So langsam arbeite ich mich durch die diesjährigen Bücher von der Buchmesse. Hier also meine erste Messenachlese. Dieses Buch von Barbara Brandt (Pseudonym von Klaus Brandt) wurde mir mehrfach ans Herz gelegt und ich habe nicht bereut, es zu lesen.
Darum geht es:
Iris erzählt im Seniorenheim in Frankreich ihre Erlebnisse aus dem Sommer 1975. Dem Jahr, in dem sie auf der Fähre zwischen England und Frankreich den Engländer Robert kennenlernt. Der Mann, der später in ihrem kleinen Landhotel in der Normandie Gast ist und mit dem sie 4 Tage eine leidenschaftliche Affäre hat. Der Mann, den sie offensichtlich nie vergessen konnte, obwohl sie sich gegen ihn und für ihren Ehemann Albert entschieden hatte. Eine Entscheidung, die sie im Nachhinein bereute.
Zehn Jahre nach der Abreise Roberts findet Iris ein Bild, das Robert und ihre mittlerweile tote Zwillingsschwester als Liebespaar zeigt – wenige Monate bevor ihre Schwester starb. Natürlich fragt sie sich, ob Robert zu ihr zurückkommen wollte und versucht herauszufinden, was passiert ist.
Meine Bewertung:
Iris Geschichte ist sehr bewegend und ich kann verstehen, warum Iris auch noch Jahre später mit sich hadert, warum sie Robert gehen ließ. Mit ihm fühlte sie sich voller Leben und genoss jede Sekunde. In dieser kurzen Zeit wurde ihr klar, dass sie diesen Mann wirklich liebt. Und doch entscheidet sie sich aus Vernunftgründen und vermutlich auch aus Schuldgefühlen für ihren Ehemann Albert, mit dem sie schon lange nichts mehr verbindet, falls es das je hat.
Teilweise hatte ich wirklich das Gefühl, einer alten Dame bei ihren Erzählungen aus der Vergangenheit zu lauschen. Im Endeffekt wechselt Iris ständig ihre Erzählung, Erinnerung und Fiktion zerfließen – sie selbst gibt zu, es nicht mehr zu wissen, wie es tatsächlich war. Vom ersten Kennenlernen auf der Fähre bis zum Ende ihrer Affäre ist alles recht unklar. Ist sie tatsächlich mit Robert in dem Doppeldecker ihres Freundes Penderyn geflogen? Gab es das heiße Stelldichein in der Küche des „Hawk“, oder täuscht sie ihr Erinnerungsvermögen? Alles in unklar. Auch die Geschichten, die Robert ihr erzählt werden jedes Mal abenteuerlicher und unglaublicher. Und genau das macht für mich den Reiz des Buches aus. Der Autor bringt das hervorragend herüber. Wenn ich es nicht gewusst hätte, wäre ich davon ausgegangen, dass das Buch von einer Frau geschrieben wurde.

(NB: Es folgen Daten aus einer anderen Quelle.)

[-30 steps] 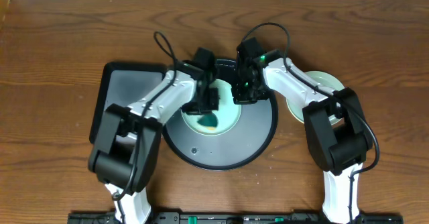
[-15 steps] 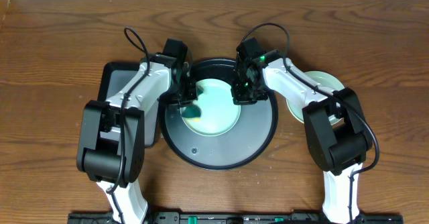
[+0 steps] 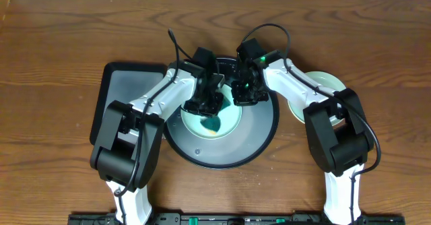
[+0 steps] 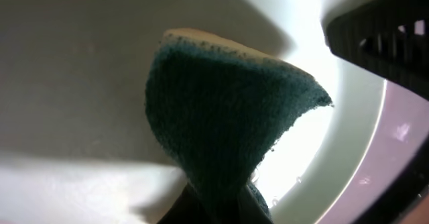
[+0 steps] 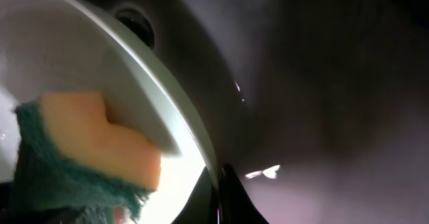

Dann ist da noch das gespannte Verhältnis von Iris zu ihrer Zwillingsschwester Sally, die immer das Gefühl hat, hinter Iris im Schatten zu stehen und offensichtlich unter starken Depressionen litt. Offensichtlich wusste sie von Iris‘ Geheimnis durch deren Tagebücher, was Iris das Leben nach Robert nicht leichter macht.
Iris Erlebnisse und die hinzu gesponennen Erinnerungen und Erzählungen sind verwoben zu einer wunderschönen, traurigen Liebesgeschichte mit einem unerwartet positiven Ende. Wer hier schon länger mitliest, kennt mein Lieblingszitat zum Thema Ende…
Mein Fazit:
„Der Mann an der Reling“ von Barbara Brandt ist ein Buch, das ich überhaupt nicht auf dem Schirm hatte – wahrscheinlich weil ich so selten bei amazon schaue. Wie gut, dass es auf der Frankfurter Buchmesse den Weg zu mir gefunden hat, denn es hat mir einige sehr schöne Lesestunden bereitet. Meine Bewertung liegt zwischen 4 und 5 Lämpchen. Zu einer hervorragenden Wertung fehlt noch ein klitzekleiner Kick, aber es ist dennoch ein Buch, das mir sehr gut gefallen hat.
Ich bedanke mich herzlich bei amazon publishing und bei Buch Contact für das Rezensionsexemplar des Buches.
Euch wünsche ich viel Spaß beim Lesen!